__TASK TO CARRY OUT__
In the records below, find the line containing "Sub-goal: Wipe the"; give it again exactly, along with every line that follows, and nothing else.

__MATERIAL PROVIDED__
________________________________________

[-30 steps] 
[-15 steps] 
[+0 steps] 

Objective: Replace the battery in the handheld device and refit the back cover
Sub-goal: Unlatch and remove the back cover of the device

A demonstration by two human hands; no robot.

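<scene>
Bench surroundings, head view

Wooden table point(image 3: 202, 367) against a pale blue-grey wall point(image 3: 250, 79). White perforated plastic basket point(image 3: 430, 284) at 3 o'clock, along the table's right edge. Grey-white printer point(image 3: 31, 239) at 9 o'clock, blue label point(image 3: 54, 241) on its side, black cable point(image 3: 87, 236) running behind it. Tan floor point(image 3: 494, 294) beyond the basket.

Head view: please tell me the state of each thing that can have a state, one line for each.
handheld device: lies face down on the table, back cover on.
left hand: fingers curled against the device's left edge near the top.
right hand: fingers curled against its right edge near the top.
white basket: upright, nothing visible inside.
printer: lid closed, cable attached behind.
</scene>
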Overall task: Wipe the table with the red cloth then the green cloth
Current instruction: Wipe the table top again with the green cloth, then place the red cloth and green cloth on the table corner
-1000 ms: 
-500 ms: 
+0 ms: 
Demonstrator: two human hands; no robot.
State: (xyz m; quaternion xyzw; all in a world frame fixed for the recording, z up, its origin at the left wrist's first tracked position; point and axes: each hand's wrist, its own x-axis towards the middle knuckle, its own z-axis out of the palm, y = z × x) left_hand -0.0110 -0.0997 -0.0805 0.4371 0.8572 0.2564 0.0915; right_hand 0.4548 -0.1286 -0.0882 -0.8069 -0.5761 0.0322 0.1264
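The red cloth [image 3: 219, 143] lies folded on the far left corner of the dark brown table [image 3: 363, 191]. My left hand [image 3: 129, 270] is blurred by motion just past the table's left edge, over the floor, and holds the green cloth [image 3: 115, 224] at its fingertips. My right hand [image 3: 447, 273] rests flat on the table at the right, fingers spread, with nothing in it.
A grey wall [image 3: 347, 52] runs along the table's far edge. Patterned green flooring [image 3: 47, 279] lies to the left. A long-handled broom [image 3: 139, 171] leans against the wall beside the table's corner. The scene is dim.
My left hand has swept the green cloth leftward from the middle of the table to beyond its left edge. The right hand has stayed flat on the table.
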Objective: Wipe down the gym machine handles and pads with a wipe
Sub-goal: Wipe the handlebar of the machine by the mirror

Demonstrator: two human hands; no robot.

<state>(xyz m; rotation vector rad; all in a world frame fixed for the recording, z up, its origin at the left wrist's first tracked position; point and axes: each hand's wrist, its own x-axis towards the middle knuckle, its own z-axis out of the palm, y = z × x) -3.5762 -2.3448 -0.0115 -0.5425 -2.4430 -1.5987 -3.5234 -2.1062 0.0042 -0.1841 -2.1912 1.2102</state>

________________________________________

__ANSWER AREA__
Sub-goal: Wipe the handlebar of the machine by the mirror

Demonstrator: two human hands; no robot.

<state>(xyz m; rotation vector rad; all in a world frame fixed for the recording, z up, its origin at the left wrist's first tracked position; point and axes: each hand's wrist, its own x-axis towards the middle knuckle, its own z-axis out of the palm, y = z × x) -3.5762 -2.3448 -0.0115 -0.5425 -2.4430 -1.5987 -3.5234 -2.1062 0.0042 -0.1841 -2.1912 1.2102</state>

Nothing further is required of this output.